■ WHAT TO PRODUCE ■
Images are not part of the copy; transcribe all the data exactly.
BEGIN GIVEN MATERIAL
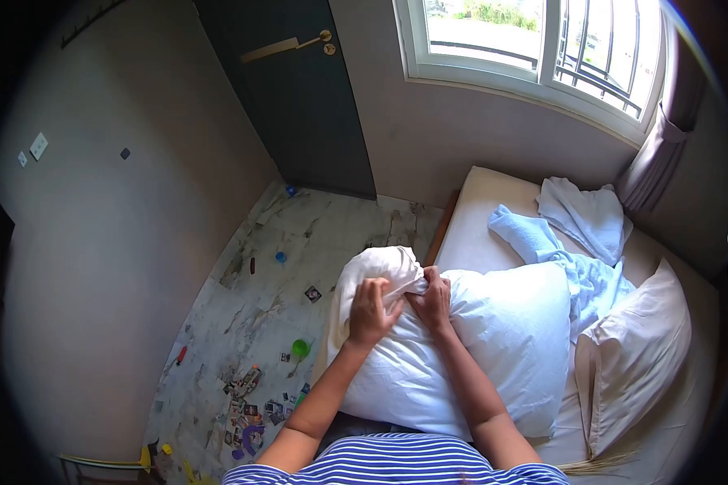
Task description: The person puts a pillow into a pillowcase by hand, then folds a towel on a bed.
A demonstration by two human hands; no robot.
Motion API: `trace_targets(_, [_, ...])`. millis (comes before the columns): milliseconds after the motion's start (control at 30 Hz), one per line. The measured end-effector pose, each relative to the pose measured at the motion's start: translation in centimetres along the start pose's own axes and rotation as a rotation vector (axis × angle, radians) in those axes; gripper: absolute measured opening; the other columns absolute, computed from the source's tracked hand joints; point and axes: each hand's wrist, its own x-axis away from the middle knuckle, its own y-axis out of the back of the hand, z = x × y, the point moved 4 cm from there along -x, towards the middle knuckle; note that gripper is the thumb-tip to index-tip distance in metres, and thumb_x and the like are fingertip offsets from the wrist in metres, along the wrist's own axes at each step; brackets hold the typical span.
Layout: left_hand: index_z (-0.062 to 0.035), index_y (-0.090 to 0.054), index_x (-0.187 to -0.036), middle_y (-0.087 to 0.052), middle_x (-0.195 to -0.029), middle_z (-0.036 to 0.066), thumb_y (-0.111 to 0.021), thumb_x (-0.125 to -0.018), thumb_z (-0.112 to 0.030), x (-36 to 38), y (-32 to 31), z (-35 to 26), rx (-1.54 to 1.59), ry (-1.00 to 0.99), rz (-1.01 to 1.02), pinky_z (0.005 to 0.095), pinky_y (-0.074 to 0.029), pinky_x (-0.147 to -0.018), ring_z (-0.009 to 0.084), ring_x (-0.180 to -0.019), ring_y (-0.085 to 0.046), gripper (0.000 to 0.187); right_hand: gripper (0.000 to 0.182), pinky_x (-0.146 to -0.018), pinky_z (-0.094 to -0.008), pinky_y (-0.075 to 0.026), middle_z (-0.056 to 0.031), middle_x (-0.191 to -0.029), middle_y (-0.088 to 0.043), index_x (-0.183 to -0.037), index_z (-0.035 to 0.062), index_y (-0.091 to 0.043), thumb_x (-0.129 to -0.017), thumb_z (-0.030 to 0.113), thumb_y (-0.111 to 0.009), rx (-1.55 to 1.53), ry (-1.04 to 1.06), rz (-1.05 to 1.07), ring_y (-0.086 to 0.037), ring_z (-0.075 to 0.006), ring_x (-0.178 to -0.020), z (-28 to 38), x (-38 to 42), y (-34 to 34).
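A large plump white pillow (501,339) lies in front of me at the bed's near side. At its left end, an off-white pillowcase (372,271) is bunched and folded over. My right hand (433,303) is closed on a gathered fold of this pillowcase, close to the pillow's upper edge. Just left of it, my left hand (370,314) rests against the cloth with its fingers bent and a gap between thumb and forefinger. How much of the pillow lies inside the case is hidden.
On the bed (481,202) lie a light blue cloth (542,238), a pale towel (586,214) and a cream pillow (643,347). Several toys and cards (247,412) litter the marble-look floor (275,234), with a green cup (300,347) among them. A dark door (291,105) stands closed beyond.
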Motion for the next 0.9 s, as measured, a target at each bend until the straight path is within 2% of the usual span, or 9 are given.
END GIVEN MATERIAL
■ SOLUTION ■
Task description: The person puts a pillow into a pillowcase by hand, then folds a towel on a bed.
A demonstration by two human hands; no robot.
Motion API: `trace_targets(_, [_, ...])`. millis (comes before the columns): milliseconds after the motion's start (control at 30 Hz), one per line. The measured end-effector pose, each relative to the pose measured at the motion's start: translation in centimetres along the start pose's own axes and rotation as a rotation vector (axis × angle, radians) in those axes; gripper: absolute measured opening; the other columns absolute, computed from the source's tracked hand joints; point and axes: each hand's wrist, its own x-axis away from the middle knuckle, its own y-axis out of the back of the hand, z = x × y, the point moved 4 cm from there along -x, towards the middle knuckle; note that gripper is the thumb-tip to index-tip distance in metres, and thumb_x and the like are fingertip offsets from the wrist in metres, along the wrist's own axes at each step; brackets hold the typical span.
Layout: left_hand: index_z (-0.062 to 0.035), index_y (-0.090 to 0.054), index_x (-0.187 to -0.036), middle_y (-0.087 to 0.052), middle_x (-0.195 to -0.029), middle_z (-0.036 to 0.066), thumb_y (-0.111 to 0.021), thumb_x (-0.125 to -0.018), thumb_z (-0.112 to 0.030), x (-36 to 38), y (-32 to 31), z (-35 to 26), rx (-1.54 to 1.59), ry (-1.00 to 0.99), rz (-1.01 to 1.02), pinky_z (0.005 to 0.095), pinky_y (-0.074 to 0.029), pinky_x (-0.147 to -0.018), ring_z (-0.009 to 0.084), ring_x (-0.180 to -0.019), ring_y (-0.085 to 0.046), gripper (0.000 to 0.187); right_hand: gripper (0.000 to 0.182), pinky_x (-0.146 to -0.018), pinky_z (-0.094 to -0.008), pinky_y (-0.075 to 0.026), middle_z (-0.056 to 0.031), middle_x (-0.191 to -0.029), middle_y (-0.088 to 0.043), index_x (-0.183 to -0.037), index_z (-0.035 to 0.062), index_y (-0.091 to 0.043), thumb_x (-0.129 to -0.017), thumb_z (-0.030 to 0.113), thumb_y (-0.111 to 0.009), rx (-1.55 to 1.53), ry (-1.04 to 1.06), rz (-1.05 to 1.07), ring_y (-0.086 to 0.037), ring_z (-0.075 to 0.006), ring_x (-0.178 to -0.020), z (-28 to 38), x (-38 to 42), y (-34 to 34).
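A large plump white pillow (501,339) lies in front of me at the bed's near side. At its left end, an off-white pillowcase (372,271) is bunched and folded over. My right hand (433,303) is closed on a gathered fold of this pillowcase, close to the pillow's upper edge. Just left of it, my left hand (370,314) rests against the cloth with its fingers bent and a gap between thumb and forefinger. How much of the pillow lies inside the case is hidden.
On the bed (481,202) lie a light blue cloth (542,238), a pale towel (586,214) and a cream pillow (643,347). Several toys and cards (247,412) litter the marble-look floor (275,234), with a green cup (300,347) among them. A dark door (291,105) stands closed beyond.
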Motion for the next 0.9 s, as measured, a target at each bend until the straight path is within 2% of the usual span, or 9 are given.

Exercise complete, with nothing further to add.